Preparation step by step:

  1. Desalt the cod

If you have bought salted cod, it is important to desalinate it correctly. To do this, put it in cold water for 24-36 hours, changing the water every 8 hours and keeping it in the refrigerator. If you already have it desalted or you use ready-to-cook crumbs, you can skip this step.

Once desalted, blanch it for a minute in hot water if you like it softer, or simply crumble it raw if you prefer a more intense and salty flavor.

  1. Cook the eggs

Put the eggs to boil in water with a little salt. When they start to boil, count 10 minutes. Then cool them in water and peel them. Cut them into quarters or slices.

  1. Prepare the oranges

Peel the oranges, removing the white part (to avoid bitterness). Cut them into slices or medium-sized pieces. Take advantage of all the juice they release and add it to the salad, it is part of the charm of the dish.

  1. Assemble the salad

In a large bowl, place an orange base. On top spread the crumbled cod, the hard-boiled eggs, the olives and the onion (if you decide to use it). Dress with a good splash of extra virgin olive oil and a few drops of vinegar or lemon. Add a pinch of salt if necessary (be careful, the cod is already added).

You can add some chopped fresh parsley at the end or sprinkle with sweet paprika for a more aromatic and colorful touch.
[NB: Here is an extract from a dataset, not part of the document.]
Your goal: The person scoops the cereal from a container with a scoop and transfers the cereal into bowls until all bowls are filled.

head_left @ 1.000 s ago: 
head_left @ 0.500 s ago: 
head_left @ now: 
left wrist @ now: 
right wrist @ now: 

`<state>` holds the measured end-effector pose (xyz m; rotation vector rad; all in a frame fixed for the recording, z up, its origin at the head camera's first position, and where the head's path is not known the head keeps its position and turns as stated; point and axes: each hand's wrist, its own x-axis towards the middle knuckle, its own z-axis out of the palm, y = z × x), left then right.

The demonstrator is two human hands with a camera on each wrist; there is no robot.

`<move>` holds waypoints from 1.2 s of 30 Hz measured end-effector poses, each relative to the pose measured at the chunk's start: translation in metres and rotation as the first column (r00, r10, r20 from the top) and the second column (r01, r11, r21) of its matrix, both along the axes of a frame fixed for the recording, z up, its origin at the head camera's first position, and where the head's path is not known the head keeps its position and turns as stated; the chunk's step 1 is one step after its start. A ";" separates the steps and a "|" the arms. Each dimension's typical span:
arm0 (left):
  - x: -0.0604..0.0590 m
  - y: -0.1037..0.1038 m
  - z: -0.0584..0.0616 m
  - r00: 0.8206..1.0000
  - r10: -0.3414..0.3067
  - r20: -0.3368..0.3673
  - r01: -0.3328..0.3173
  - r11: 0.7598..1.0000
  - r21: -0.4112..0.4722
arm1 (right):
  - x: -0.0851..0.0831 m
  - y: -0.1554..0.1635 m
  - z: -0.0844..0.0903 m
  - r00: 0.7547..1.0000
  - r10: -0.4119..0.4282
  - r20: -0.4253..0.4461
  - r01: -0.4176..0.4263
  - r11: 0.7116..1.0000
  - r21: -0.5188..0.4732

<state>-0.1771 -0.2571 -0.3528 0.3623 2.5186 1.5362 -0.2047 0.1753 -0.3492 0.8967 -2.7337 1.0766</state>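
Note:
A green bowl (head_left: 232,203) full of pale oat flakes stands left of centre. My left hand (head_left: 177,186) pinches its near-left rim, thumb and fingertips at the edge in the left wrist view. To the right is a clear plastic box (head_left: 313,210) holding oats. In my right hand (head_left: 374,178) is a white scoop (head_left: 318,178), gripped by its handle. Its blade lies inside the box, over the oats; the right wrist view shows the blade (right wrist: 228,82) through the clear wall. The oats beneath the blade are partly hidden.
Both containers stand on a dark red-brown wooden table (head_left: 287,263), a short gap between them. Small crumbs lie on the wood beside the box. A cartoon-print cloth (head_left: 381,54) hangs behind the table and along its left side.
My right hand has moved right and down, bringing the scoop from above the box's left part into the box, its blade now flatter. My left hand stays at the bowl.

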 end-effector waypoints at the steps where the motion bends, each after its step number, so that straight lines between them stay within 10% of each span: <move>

Pairing: What should I pair it with?

This dish is very versatile. You can serve it as a first course, as a tapa in an informal lunch, or even as a main course in a light dinner. It combines wonderfully with:

  • Rustic bread lightly toasted.
  • A dry white wine, such as a verdejo or an Andalusian fino.
  • A well-chilled vermouth if you have it as an aperitif.

A dish that unites past and present

The beauty of the remojón granadino is not only its flavor, but what it represents. It is a recipe that unites the freshness of local products with the heritage of centuries of culinary history. Each ingredient tells something of our land: the orange that grows under the Andalusian sun, the cod brought by the northern trade routes, the olive oil as the basis of the whole Mediterranean culture.

It is, in short, a way to return to the simple, healthy and tasty. A dish that does not need filters or fashions to stand out.